投資家の皆様にとって、企業の決算発表や配当金の増減は、明日の戦略を左右する極めて重要な羅針盤といえるでしょう。2019年11月26日、複数の上場企業から業績予想の修正や配当方針の変更が発表されました。今回の発表には、株式分割という「投資の入り口」を広げるポジティブなニュースから、慎重な見極めが必要な無配転落まで、市場の熱量を大きく動かすトピックスが凝縮されています。
特に注目を集めているのが、半導体関連で躍進を続けるレーザーテック(6920)の動向です。同社は2020年1月1日付で「1株を2株にする」株式分割を実施することを明らかにしました。株式分割とは、文字通り1つの株を細かく分けることで、1株あたりの価格を引き下げ、より多くの人が買いやすくする仕組みのことです。これにより、これまで資金面で手が出せなかった個人投資家からの流入が期待され、SNS上でも「さらに買いやすくなるのは嬉しい」といった歓喜の声が上がっています。

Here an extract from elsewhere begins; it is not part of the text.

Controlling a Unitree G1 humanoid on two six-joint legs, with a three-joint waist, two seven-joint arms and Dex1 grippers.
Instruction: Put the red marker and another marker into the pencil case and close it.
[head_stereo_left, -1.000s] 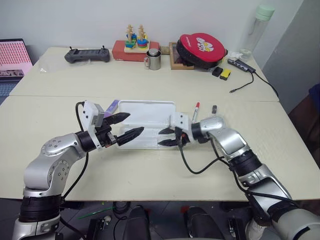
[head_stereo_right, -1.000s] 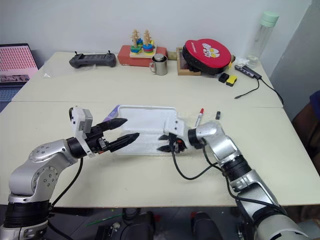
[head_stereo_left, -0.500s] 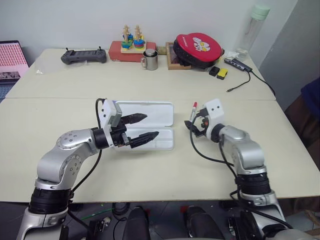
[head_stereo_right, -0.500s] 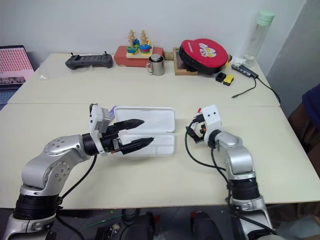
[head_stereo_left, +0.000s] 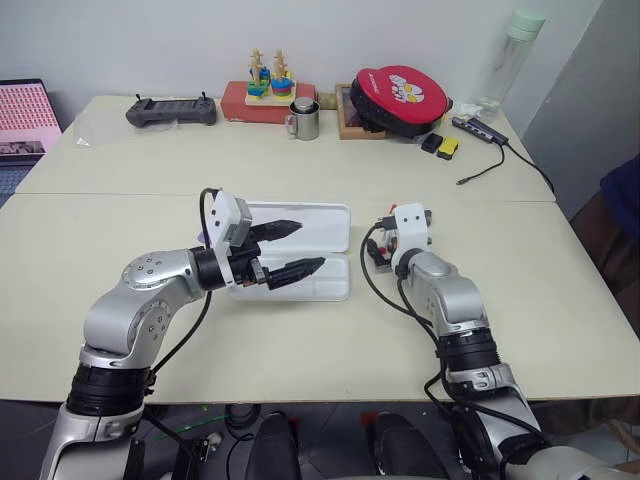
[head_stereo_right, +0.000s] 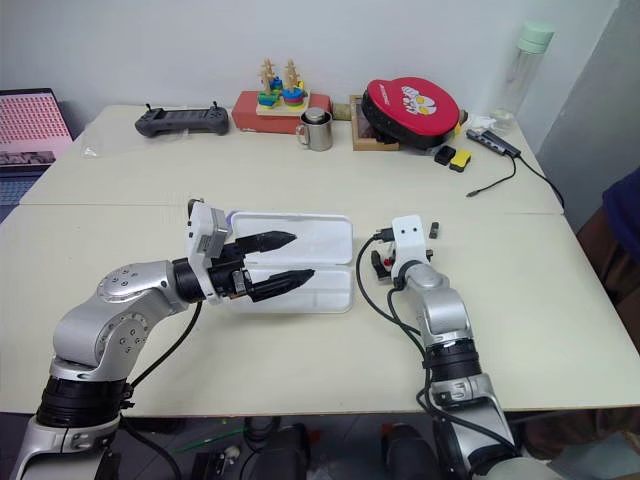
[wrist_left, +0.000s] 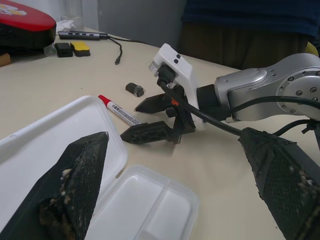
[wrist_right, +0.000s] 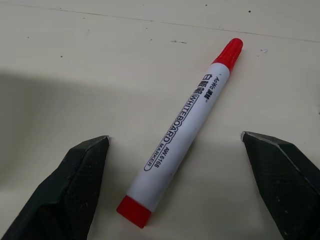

さらに同社は、2020年6月期の年間配当予想を55.0円としており、分割を考慮しても実質的な株主還元の姿勢を維持している点が評価されます。一方で、不動産大手の穴吹興産(8928)も同様に2020年1月1日付での1対2の株式分割を発表しました。配当予想は年間で77.5円となっており、こちらも分割後の投資単位が下がることで、流動性の向上が見込まれるでしょう。こうした企業の「攻め」の姿勢は、マーケット全体を活気づける起爆剤となります。
配当修正で見える企業の明暗と投資のヒント
一方で、すべてのニュースが明るいものばかりではありません。繊維機械の名門である津田駒工業(6217)は、2019年11月期の配当予想を「0円(無配)」へと修正しました。前年の15.0円という実績から一転、厳しい状況が浮き彫りとなっています。投資家からは「無配転落はショックが大きい」という落胆の声も漏れていますが、こうした企業の苦境をデータとして冷静に受け止めることも、リスク管理においては欠かせないプロセスといえます。
また、トライアイズ(4840)からは嬉しいニュースが届いています。2019年12月期の年間配当を、前年の12.0円から15.0円へと引き上げる増配方針が示されました。さらに2020年3月期の業績見通しを公表したQLSホールディングス(7075)は、売上高35億円、経常利益1億9700万円を見込んでいます。新興企業の成長性は未知数な部分もありますが、具体的な数値が示されたことで、将来の成長株を探す投資家たちの視線が熱く注がれています。
私個人の見解としては、今回のような株式分割のラッシュは、日本の株式市場がより開かれた場所になろうとしている証だと感じます。1株が高価すぎて手が出せない「高嶺の花」だった銘柄が身近になることは、貯蓄から投資への流れを加速させるでしょう。ただし、配当利回りや分割の表面的な数字だけに惑わされるのではなく、企業の稼ぐ力、つまり利益の本質を見極める審美眼を養うことが、不確実な時代を生き抜く鍵になるはずです。